Samples from soil microcosms (A–D) and monoxenic culture on E. coli DH5μ (E, F) were imaged by DIC (A,C,E) or epifluorescence (B,D,F). Scale bar = 10 microns.

https://doi.org/10.1371/journal.pone.0067425.g007

Discussion

Sequences associated with Ochrobactrum, Pedobacter, and Chitinophaga were consistently identified in all DNA samples isolated from the nematode Acrobeloides maximus recovered from soil microcosms. Our experiment did not include a surface sterilization step, in order to include all potential types of microbial association, not only gut symbioses and endosymbioses. The sequences from the three putative symbiont genera were substantially enriched in A. maximus derived samples compared to either direct sampling of the soil or similar sampling from soil exposed to Caenorhabditis elegans, suggesting that these are clade specific associations. Further investigation in long-term cultures showed that these organisms persisted in co-culture with the worms on agarose plates where no external nutrients are provided to either the worms or the soil derived microbiota. These samples were fairly stable at the phylum and subphylum level, but within the dominant groups (alpha-proteobacteria and sphingobacteria) the populations shifted substantially over time. This is likely due to dissipation of nutrients from the soil over time in these cultures. Isolations on low nutrient and high nutrient media were successfully undertaken, and the subsequent experiments using FISH to identify Ochrobactrum and Pedobacter showed that both of these bacteria were able to colonize the nematode gut.

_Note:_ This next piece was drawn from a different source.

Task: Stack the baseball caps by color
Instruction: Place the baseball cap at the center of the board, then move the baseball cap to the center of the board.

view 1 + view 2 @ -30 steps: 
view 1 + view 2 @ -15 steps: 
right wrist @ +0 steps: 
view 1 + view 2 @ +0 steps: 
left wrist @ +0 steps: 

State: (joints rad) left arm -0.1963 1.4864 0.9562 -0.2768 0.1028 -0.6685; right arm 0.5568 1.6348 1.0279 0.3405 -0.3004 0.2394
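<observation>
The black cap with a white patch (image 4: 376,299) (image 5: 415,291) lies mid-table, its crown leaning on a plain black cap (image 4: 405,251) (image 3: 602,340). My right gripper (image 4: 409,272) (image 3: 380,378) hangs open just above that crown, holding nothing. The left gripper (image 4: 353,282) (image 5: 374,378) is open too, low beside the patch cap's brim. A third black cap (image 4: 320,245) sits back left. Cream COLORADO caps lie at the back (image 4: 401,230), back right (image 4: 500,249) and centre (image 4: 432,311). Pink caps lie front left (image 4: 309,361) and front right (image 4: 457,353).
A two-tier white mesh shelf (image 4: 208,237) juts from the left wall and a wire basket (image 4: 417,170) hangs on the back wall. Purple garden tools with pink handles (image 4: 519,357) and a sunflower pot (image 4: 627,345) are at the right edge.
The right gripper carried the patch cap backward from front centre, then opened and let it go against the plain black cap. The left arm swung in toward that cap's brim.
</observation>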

It is important to note that other work characterizing the microbiota of nematodes has provided similar results. Studies of wild C. elegans identified both Ochrobactrum and Pedobacter as worm associated genera [11]. In addition, a study on the soybean root cyst nematode Heterodera also identified bacteria from these two genera, although the identification was not made in that article because of the limited sequence data available at the time [21]. The investigators in that work were also able to cultivate Pedobacter from the soybean cyst. Recent investigations with the plant parasitic nematode Bursaphelenchus [27] also identified Pedobacter as an associated bacterium, indicating that the relationship may be a broad association with many nematodes rather than specific to A. maximus.

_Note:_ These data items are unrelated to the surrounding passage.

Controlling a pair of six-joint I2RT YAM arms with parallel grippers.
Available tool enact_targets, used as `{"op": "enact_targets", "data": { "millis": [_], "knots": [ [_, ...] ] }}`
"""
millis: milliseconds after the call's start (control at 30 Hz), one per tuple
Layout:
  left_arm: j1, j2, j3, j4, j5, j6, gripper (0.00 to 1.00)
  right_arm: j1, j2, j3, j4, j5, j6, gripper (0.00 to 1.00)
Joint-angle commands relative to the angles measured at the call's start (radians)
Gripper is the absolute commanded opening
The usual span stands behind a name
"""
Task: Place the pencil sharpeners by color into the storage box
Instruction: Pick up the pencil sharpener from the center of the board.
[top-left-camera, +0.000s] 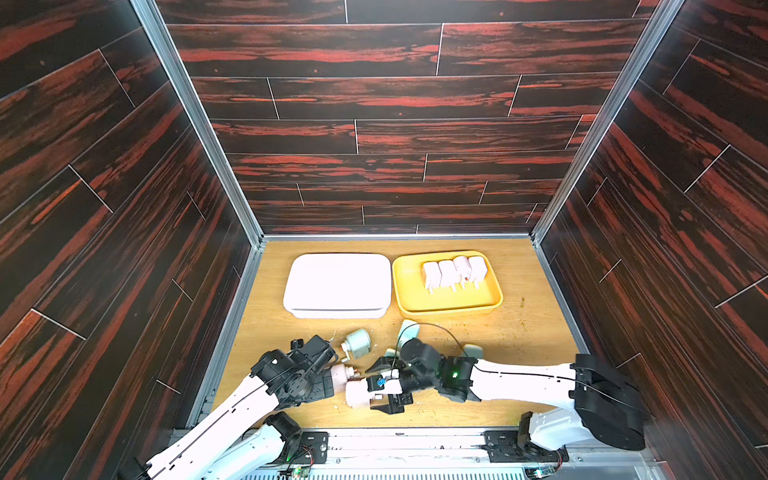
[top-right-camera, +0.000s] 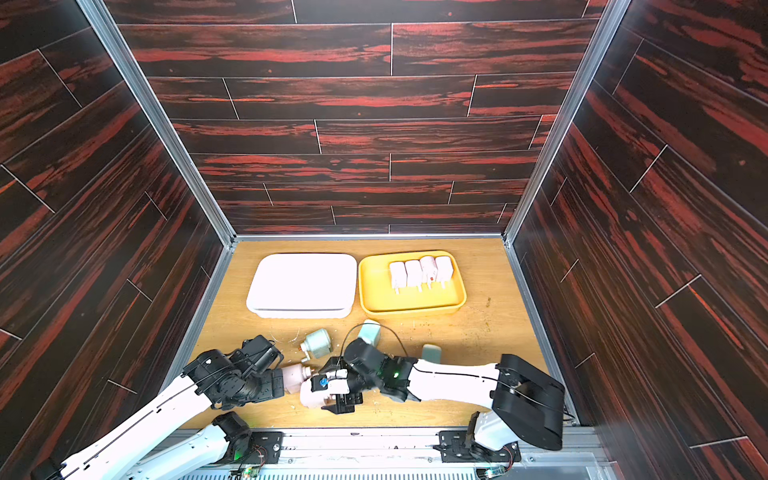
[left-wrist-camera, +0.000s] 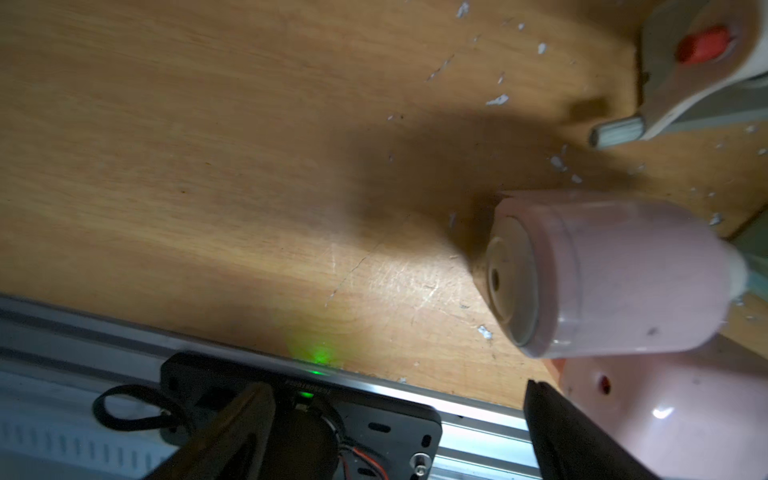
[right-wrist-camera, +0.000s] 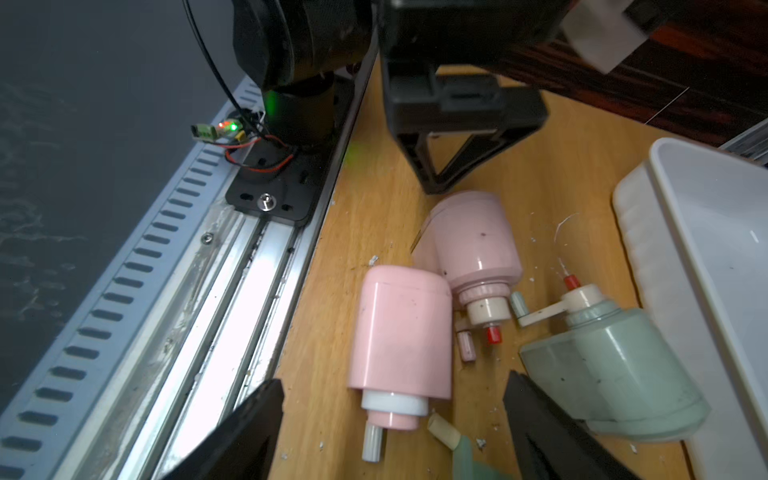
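Worktop (top-left-camera: 532, 332): light wood, flecked with small white chips.
White storage box (top-left-camera: 337, 284): near the far edge, towards the left; no sharpeners visible inside.
Yellow tray (top-left-camera: 409, 291): just beside the white box, on its right, near the far edge.
Pink sharpeners in tray (top-left-camera: 454, 272): four in a row, side by side and touching, crank stubs pointing to the near edge.
Green sharpener (right-wrist-camera: 611, 365): lying on its side close to the white box wall, crank arm stretched towards the pink pair.
Other green sharpeners (top-right-camera: 370, 332): one just behind the right arm, another (top-right-camera: 432, 353) further right, partly hidden by the arm.
Pink pair (right-wrist-camera: 401, 336): lying near the near edge, touching each other; second one (right-wrist-camera: 478, 245) just beyond it.
Right gripper (right-wrist-camera: 395, 432): low over the nearer pink sharpener, fingers wide on either side of it, contact not discernible.
Left gripper (left-wrist-camera: 395, 432): near the near edge, beside the pink pair, fingers wide, holding nothing.
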Motion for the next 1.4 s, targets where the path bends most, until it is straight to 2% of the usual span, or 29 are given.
{"op": "enact_targets", "data": {
  "millis": [0,233,333,500,833,1100,1133,1200,1367],
  "knots": [
    [-0.004,0.024,-0.001,0.012,0.038,-0.039,1.0,0.019,0.042,0.051,-0.061,0.101,0.025,0.85],
    [-0.004,0.039,-0.021,0.094,0.018,-0.055,1.0,0.054,0.133,0.11,-0.063,0.253,0.082,0.82],
    [-0.004,0.049,-0.015,0.08,0.028,-0.055,1.0,0.062,0.159,0.129,-0.082,0.23,0.057,0.82],
    [-0.004,0.047,-0.015,0.077,0.016,-0.055,1.0,0.073,0.208,0.179,-0.166,0.137,0.028,0.73],
    [-0.004,0.051,-0.016,0.085,0.015,-0.054,1.0,0.073,0.255,0.219,-0.195,0.118,0.041,0.66],
    [-0.004,0.056,-0.012,0.087,0.003,-0.054,1.0,0.073,0.241,0.218,-0.222,0.074,0.036,0.29],
    [-0.004,0.057,-0.011,0.082,0.004,-0.054,1.0,0.073,0.234,0.215,-0.229,0.066,0.027,0.22],
    [-0.004,0.056,-0.004,0.066,-0.004,-0.054,1.0,0.071,0.225,0.216,-0.247,0.062,0.015,0.0],
    [-0.004,0.04,0.072,-0.011,-0.042,-0.043,1.0,0.066,0.186,0.221,-0.308,0.049,-0.022,0.0]
  ]
}}
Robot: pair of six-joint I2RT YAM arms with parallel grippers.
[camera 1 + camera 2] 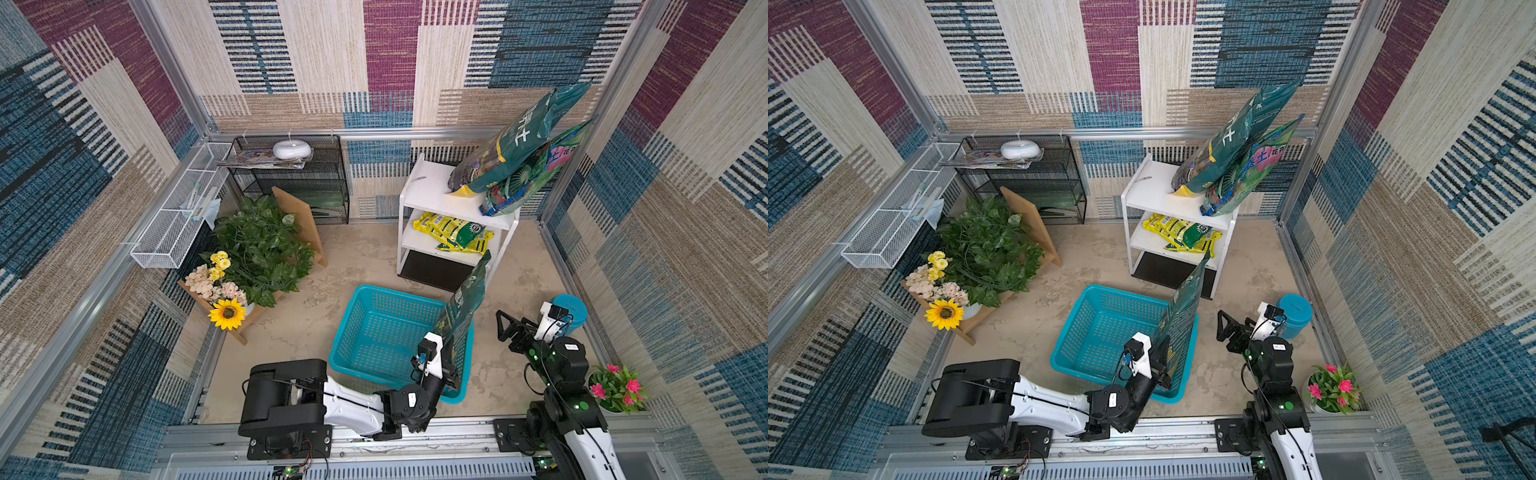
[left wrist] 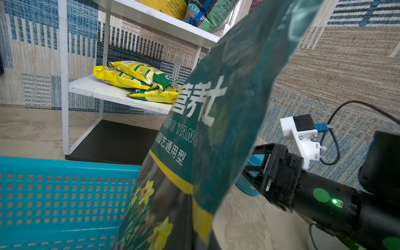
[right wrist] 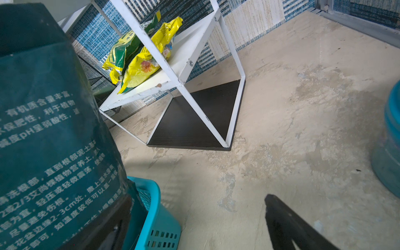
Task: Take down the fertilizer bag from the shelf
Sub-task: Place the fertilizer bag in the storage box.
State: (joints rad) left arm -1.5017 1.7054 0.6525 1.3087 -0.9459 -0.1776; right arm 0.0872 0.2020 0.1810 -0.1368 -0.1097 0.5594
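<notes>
1. Left hand [image 1: 452, 372]: clenched on the lower end of the fertilizer bag [image 1: 462, 305]. The grip shows in both top views [image 1: 1163, 365].
2. Fertilizer bag: off the shelf [image 1: 428, 192] and held clear of the worktop [image 1: 316, 307]. It stands nearly upright, top end tilted toward the shelf's front right corner. Its lower end is at the right rim of the basket [image 1: 376, 291]. Contact with the basket cannot be determined. The left wrist view shows the printed front face [image 2: 216, 112]. The right wrist view shows the back face with small white text [image 3: 43, 129].
3. Right hand [image 1: 508, 328]: released, jaws wide apart, holding nothing. It sits over the worktop between the basket and the blue container [image 1: 572, 309]. The right wrist view shows 1 black finger [image 3: 287, 225] above bare worktop.
4. Shelf: against the back wall, behind the basket. The top board carries 2 green bags [image 1: 519, 141] leaning toward the right wall. The middle board carries the yellow bags [image 1: 453, 230], lying flat. The black bottom panel [image 3: 194, 121] carries nothing.
</notes>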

It is apparent from our work and others that laboratory bred C. elegans (N1) is unusually unselective in its microbiota. This may have relevance to experiments using nematodes as models for infectious disease. The strong and repeatable shift of the A. maximus microbiome away from the soil microbial structure indicates that the formation of the microbiome occurs rapidly when the worms are introduced into the soil, and is a result of specific host-microbe interactions. We also note that the E. coli S17-1 that was used to raise all of the worms monoxenically before inoculation into the soil was rapidly displaced in both C. elegans and A. maximus. The long-term culture studies indicated that the external conditions also played a role in determining the structure of the microbiome, Many of the worms in the long term cultures entered a quiescent state, and others died. Many unhatched eggs were also observed to accumulate on these plates, some of which were eventually overgrown and apparently decomposed by the bacterial population. Being highly adapted to xeric soils, we hypothesize that A. maximus eggs probably hatch differentially after one or more external cues, probably as a result of bet-hedging mechanisms.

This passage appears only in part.